I got in line to buy a vaporetto ticket, paid my 7 euro, and went to the holding area. That’s where the ugliness began.

People started pushing to get to the front of the dock, where the next boat would pick up passengers. I was bounced around like a pinball. I started to make motions to calm people down, and it worked for about half a second. The more people pushed in front of me, the more disgusted I became.

So, like a champion salmon, I started pushing upstream — outta there. I decided I’d rather walk to my hotel than deal with these idiots for the next hour, so I burned that 7 euro and took off walking, with Google Maps as my only guide.

Off I went, on what Maps said would be a 29-minute walk. Wellll yeah, not so fast. haha I’d forgotten how easy it is to get lost in Venice, as the narrow streets (and by “narrow,” I mean they measure about 6 people across) look the same, and some aren’t labeled very well, or at all.

Ninety minutes later, after schlepping 20 lbs. of gear in the 90-degree heat, I dragged into my hotel, whereupon I was told my room wasn’t ready yet. Yay! So I left my backpack behind the front desk, went to the lobby rest room and washed my face and drank a gallon of water directly from the sink, and set out to find lunch and rest — which I did. The pasta carbonara was great, as was the air-conditioned restaurant. I returned an hour later, checked into my room, got a shower and clean clothes and a bit of a nap, and felt a ton better.

By that time, it was getting to be late afternoon, and I was still dragged out. The only thing I did last night was venture out after the sun went down to find a pharmacy (left my clippers, tweezers and Tylenol on my desk at home), so I had a nice stroll. But I still hated the crowds.

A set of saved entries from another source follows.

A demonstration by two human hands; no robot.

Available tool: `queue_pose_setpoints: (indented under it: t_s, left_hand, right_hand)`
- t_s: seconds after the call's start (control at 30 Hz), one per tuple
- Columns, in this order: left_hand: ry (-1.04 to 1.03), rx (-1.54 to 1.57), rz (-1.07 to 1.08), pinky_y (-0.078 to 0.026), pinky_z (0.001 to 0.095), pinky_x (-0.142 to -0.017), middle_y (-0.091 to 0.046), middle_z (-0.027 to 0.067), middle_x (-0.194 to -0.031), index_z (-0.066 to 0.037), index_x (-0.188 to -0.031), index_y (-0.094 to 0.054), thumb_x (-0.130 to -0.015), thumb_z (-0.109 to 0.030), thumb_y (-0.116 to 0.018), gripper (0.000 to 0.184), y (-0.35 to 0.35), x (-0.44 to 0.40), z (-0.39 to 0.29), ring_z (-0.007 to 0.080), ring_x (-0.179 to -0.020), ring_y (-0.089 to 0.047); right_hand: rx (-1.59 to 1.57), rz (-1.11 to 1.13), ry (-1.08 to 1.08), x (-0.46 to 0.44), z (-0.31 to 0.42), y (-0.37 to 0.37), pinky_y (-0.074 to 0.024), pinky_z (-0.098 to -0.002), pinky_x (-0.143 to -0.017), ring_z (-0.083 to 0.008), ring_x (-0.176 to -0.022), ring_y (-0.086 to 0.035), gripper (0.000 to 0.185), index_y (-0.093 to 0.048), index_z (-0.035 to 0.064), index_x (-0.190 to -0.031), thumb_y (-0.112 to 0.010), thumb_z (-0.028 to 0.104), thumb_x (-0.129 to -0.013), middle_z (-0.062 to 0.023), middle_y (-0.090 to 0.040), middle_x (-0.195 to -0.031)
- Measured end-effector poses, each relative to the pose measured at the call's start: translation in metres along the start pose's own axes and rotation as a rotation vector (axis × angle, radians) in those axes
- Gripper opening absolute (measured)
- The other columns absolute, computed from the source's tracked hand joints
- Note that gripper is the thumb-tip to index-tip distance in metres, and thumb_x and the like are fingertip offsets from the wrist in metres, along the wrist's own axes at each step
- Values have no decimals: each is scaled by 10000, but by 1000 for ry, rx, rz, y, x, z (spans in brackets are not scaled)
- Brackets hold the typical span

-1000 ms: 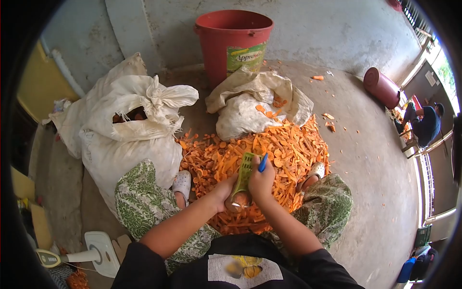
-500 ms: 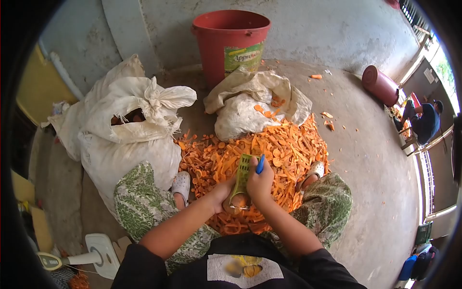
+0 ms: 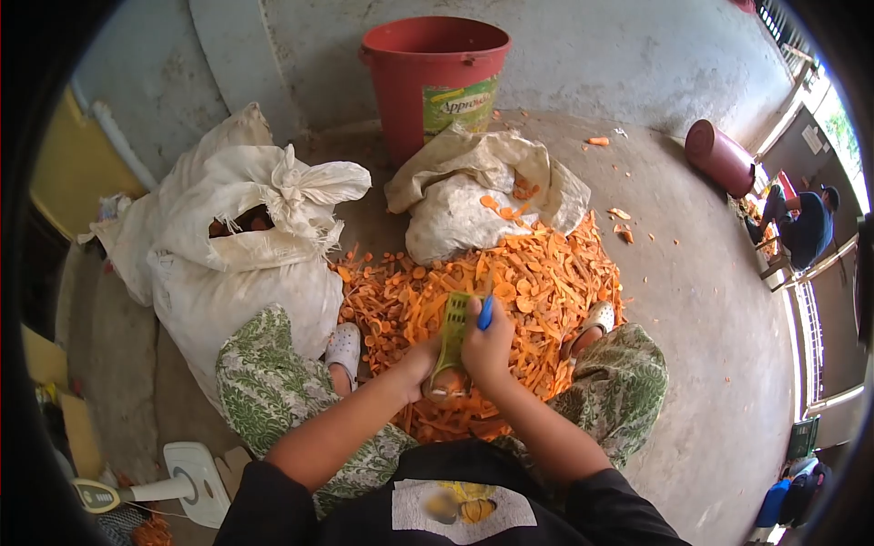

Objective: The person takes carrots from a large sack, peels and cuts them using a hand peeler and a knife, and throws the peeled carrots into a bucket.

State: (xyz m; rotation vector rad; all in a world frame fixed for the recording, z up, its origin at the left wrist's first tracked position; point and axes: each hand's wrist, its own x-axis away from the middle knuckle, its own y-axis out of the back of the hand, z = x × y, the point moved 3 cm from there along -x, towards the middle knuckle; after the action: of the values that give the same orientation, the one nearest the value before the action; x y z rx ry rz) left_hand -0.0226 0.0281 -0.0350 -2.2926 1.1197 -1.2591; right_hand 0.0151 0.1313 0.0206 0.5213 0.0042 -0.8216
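Note:
My right hand (image 3: pixel 486 350) is closed around a green slotted peeler (image 3: pixel 455 318). The same hand holds a blue-handled knife (image 3: pixel 485 312), its thin blade pointing away from me. Wrapped from the left side, my left hand (image 3: pixel 421 364) grips an orange-brown root vegetable (image 3: pixel 446 386), which looks like a carrot. The peeler's lower end lies over this vegetable, and fingers hide much of it. Below and beyond both hands spreads a heap of orange peelings and round slices (image 3: pixel 537 282), between my feet.
A stuffed white sack (image 3: pixel 246 291), torn open near its top, leans at the left. Behind the heap lie a crumpled sack (image 3: pixel 464 214) and a red bucket (image 3: pixel 391 100). A toppled bin (image 3: pixel 719 162) and a seated person (image 3: pixel 808 227) are at far right.
Both hands have shifted slightly left with the peeler. The knife handle has tipped a little lower, and its blade now shows. The vegetable is more covered by the peeler.

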Motion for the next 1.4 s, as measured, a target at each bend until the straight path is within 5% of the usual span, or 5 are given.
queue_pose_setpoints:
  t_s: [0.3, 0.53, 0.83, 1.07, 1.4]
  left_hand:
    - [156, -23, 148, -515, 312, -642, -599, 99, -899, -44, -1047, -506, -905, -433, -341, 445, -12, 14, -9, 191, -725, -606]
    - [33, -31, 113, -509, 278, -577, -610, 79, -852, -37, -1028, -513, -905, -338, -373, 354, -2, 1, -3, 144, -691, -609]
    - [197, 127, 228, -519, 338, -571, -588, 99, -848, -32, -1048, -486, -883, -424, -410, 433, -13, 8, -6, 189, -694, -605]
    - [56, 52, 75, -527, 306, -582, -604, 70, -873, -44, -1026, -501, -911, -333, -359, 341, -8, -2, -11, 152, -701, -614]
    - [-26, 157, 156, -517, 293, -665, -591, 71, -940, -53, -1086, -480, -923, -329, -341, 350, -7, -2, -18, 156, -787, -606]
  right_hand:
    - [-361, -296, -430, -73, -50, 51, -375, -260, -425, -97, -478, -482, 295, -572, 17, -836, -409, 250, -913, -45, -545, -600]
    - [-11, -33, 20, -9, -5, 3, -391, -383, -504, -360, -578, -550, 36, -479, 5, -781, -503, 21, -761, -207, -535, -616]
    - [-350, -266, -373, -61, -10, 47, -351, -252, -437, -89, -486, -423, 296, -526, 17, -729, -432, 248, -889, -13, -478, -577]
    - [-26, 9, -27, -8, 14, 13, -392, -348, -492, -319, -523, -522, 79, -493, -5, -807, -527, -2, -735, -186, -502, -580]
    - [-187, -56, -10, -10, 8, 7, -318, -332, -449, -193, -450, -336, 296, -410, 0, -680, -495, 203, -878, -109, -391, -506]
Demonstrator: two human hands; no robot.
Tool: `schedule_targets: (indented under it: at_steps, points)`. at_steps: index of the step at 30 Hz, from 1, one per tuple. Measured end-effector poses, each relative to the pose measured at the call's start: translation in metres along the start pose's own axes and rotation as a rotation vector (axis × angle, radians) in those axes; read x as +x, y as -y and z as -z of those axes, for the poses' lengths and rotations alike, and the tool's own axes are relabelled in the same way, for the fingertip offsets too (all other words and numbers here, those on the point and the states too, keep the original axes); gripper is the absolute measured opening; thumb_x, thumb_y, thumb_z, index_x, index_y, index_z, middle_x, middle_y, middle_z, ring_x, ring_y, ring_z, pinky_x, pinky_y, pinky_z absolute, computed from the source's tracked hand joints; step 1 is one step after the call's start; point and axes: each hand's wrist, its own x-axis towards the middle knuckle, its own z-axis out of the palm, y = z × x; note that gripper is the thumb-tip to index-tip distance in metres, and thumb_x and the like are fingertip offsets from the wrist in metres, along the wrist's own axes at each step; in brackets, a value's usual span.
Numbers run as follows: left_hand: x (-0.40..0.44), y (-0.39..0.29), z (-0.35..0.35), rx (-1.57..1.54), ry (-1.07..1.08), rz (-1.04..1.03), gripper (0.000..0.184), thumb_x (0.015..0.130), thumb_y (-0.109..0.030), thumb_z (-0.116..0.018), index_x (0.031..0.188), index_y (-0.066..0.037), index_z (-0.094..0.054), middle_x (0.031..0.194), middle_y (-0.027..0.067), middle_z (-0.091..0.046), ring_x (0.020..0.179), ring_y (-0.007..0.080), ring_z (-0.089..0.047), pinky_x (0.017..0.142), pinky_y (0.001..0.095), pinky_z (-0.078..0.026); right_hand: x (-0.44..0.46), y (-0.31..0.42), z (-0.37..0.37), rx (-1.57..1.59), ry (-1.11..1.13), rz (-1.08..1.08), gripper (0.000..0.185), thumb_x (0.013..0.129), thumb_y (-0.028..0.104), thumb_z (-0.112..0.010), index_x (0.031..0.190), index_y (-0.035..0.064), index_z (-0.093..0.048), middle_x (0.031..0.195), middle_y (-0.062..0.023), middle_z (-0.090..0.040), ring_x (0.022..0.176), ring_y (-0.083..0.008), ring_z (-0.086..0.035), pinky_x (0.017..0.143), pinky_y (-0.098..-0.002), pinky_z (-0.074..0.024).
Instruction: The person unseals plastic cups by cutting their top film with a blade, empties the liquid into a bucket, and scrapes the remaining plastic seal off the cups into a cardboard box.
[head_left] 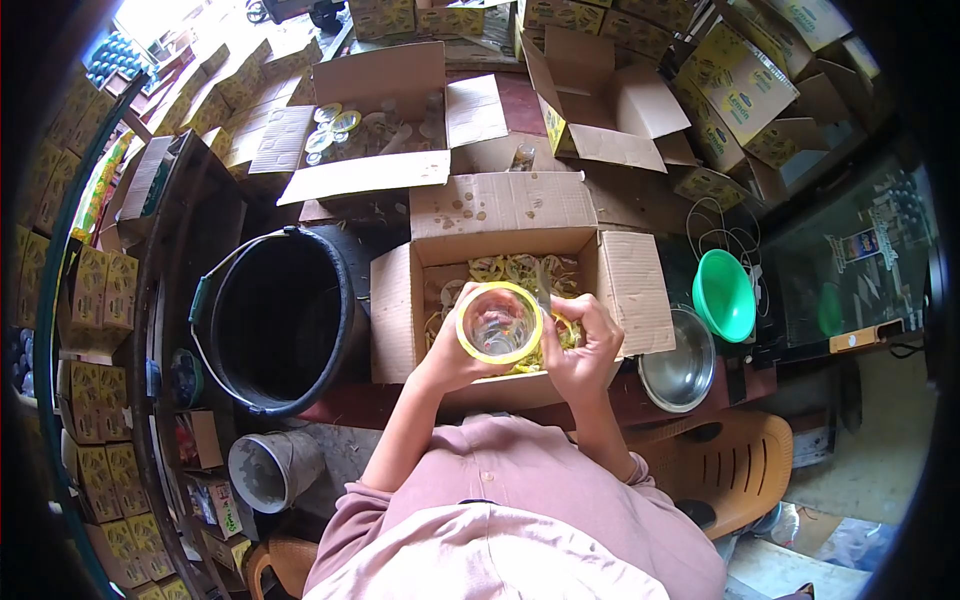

So what do you do when you want to get a nice photo, but hate the pressing crowds? Wake up early, before the three cruise ships parked just outside St. Mark’s get their breakfasts over with and barf everyone down the gangway.

It was a beautiful experience, watching the sun come up. Behold, the city at 5:55 a.m….

A back canal with no traffic (yet)


Basilica di San Marco, with the sun rising behind it


Palazzo Ducale (Doge’s Palace)


I saw four different couples having their wedding pictures taken.


Ponte di Rialto (Rialto Bridge) — the most famous in Venice, built in the late 1580s. (And usually crammed with a thousand writhing bodies, but not at 6:30 a.m.)


Beautiful and serene; the calm before the hurricane.


I went to the market and watched them set up for the day’s business. Everything looked delicious!


Hey, what say we have some of these slimy, gelatinous things for dinner tonight? *hORk*

So I beat the tourists after all, at least for one hour. Today, Kay and Bob arrive in the city — looking forward to sitting over a long meal and catching up. I’ll report on our wanderings later — thanks for checking in! Hope you enjoyed the photos.